# Software/Databases/Tools...



## hunterisgreat (Jan 30, 2011)

I've noticed there are several out there. Does anyone have a recommendation for software & tools, as well as datasources for pedigree/genetic analysis?


----------



## Chris Wild (Dec 14, 2001)

Yvonne's Win-sis for GSD pedigree/bloodline research and analysis.
The quarterly genetics CDs from the SV are great resources too.

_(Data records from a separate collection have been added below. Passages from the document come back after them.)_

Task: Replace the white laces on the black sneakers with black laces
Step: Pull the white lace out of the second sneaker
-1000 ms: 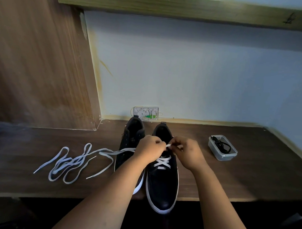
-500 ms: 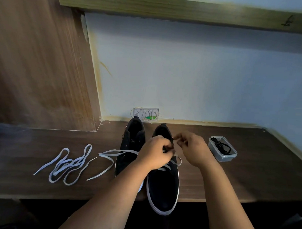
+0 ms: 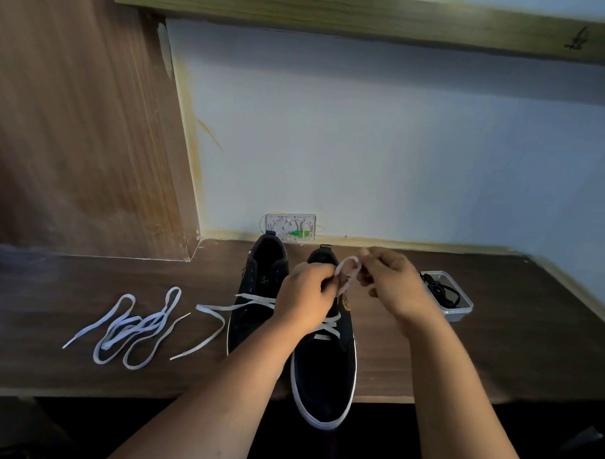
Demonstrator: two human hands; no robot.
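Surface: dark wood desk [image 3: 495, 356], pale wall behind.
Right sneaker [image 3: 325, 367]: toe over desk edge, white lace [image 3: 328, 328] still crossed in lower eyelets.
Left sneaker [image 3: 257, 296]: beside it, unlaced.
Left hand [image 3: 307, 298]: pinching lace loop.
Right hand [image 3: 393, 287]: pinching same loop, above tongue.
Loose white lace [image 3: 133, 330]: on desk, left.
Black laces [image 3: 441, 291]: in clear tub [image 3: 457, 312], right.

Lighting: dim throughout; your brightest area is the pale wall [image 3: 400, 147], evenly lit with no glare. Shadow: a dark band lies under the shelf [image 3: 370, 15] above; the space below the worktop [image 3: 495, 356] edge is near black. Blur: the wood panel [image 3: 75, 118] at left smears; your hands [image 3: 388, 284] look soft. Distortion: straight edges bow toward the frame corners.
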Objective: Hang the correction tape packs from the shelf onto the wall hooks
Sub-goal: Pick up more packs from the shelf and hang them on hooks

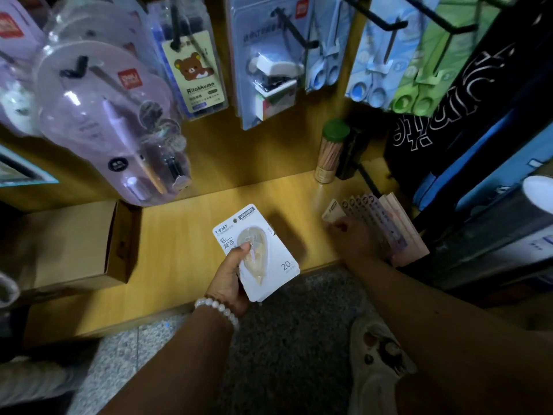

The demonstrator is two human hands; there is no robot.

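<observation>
My left hand grips a white correction tape pack, thumb on its clear blister, over the front edge of the wooden shelf. More packs seem stacked under it. My right hand reaches to a fanned row of packs standing at the shelf's right end; its fingers pinch the nearest white one. Black wall hooks stick out of the wooden back panel above, most carrying other stationery.
Lilac blister packs hang at upper left, a stapler pack in the middle, scissors packs at right. A cardboard box sits on the shelf's left. A green-capped tube of sticks stands at the back. Dark boxes crowd the right.
</observation>
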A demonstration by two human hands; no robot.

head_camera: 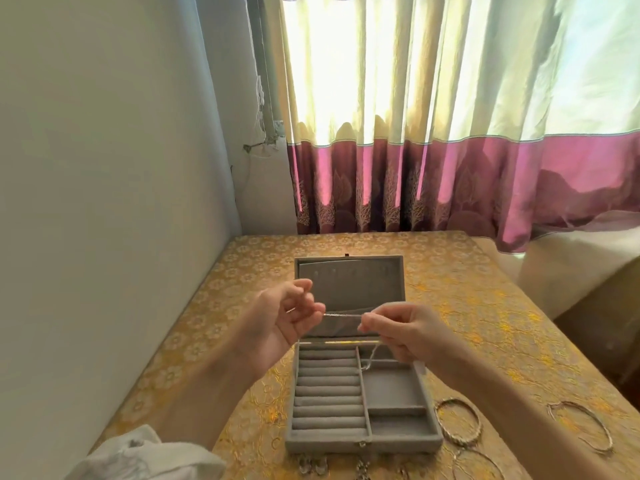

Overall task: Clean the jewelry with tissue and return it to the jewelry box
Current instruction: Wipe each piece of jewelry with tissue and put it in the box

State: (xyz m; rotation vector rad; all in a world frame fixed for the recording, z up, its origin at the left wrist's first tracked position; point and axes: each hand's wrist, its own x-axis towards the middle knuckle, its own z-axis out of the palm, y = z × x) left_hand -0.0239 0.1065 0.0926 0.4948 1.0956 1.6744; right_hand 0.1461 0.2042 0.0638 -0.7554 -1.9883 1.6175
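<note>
A thin silver chain [343, 316] is held taut between both hands at frame centre, above the open jewelry box [360, 386]. The left hand [287, 320] is raised palm-up, fingers [313, 306] pinched closed on the chain's left end. The right hand [403, 332] is closed as well, fingers [369, 323] pinched on the chain further along; the loose remainder hangs down from it, its lower end dangling over the box's upper right compartment (contact with the lining cannot be told).

The box is grey, velvet-lined, and sits on the counter [485, 306], which is covered with a gold floral cloth. Its lid [349, 282] is laid back toward the curtain [450, 133]. Ring rolls fill the left side of the tray; the right side is divided into open compartments.

Lower right of the frame: two silver bangles [457, 422] [581, 427] lie on the cloth, well apart from each other, the nearer one just beside the box's right wall. Small jewelry pieces [311, 467] are seen at the bottom edge in front of the box, too blurred to identify. A crumpled white tissue or cloth [145, 455] is at lower left (which one cannot be told).
</note>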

For general breeding documentation, tracking matings and litters, printing pedigrees, keeping records on who the dogs are sold to and just general paperwork required for AKC and such, we used to use a program called "The Breeder's Standard" and really liked it. However we have run into compatibility problems with our newer computer and the "mom and pop" company who makes the software does tend to get behind when it comes to keeping the software updated for the newest version of Windows, etc...


----------



## hunterisgreat (Jan 30, 2011)

Chris Wild said:


> Yvonne's Win-sis for GSD pedigree/bloodline research and analysis.
> The quarterly genetics CDs from the SV are great resources too.
> 
> For general breeding documentation, tracking matings and litters, printing pedigrees, keeping records on who the dogs are sold to and just general paperwork required for AKC and such, we used to use a program called "The Breeder's Standard" and really liked it. However we have run into compatibility problems with our newer computer and the "mom and pop" company who makes the software does tend to get behind when it comes to keeping the software updated for the newest version of Windows, etc...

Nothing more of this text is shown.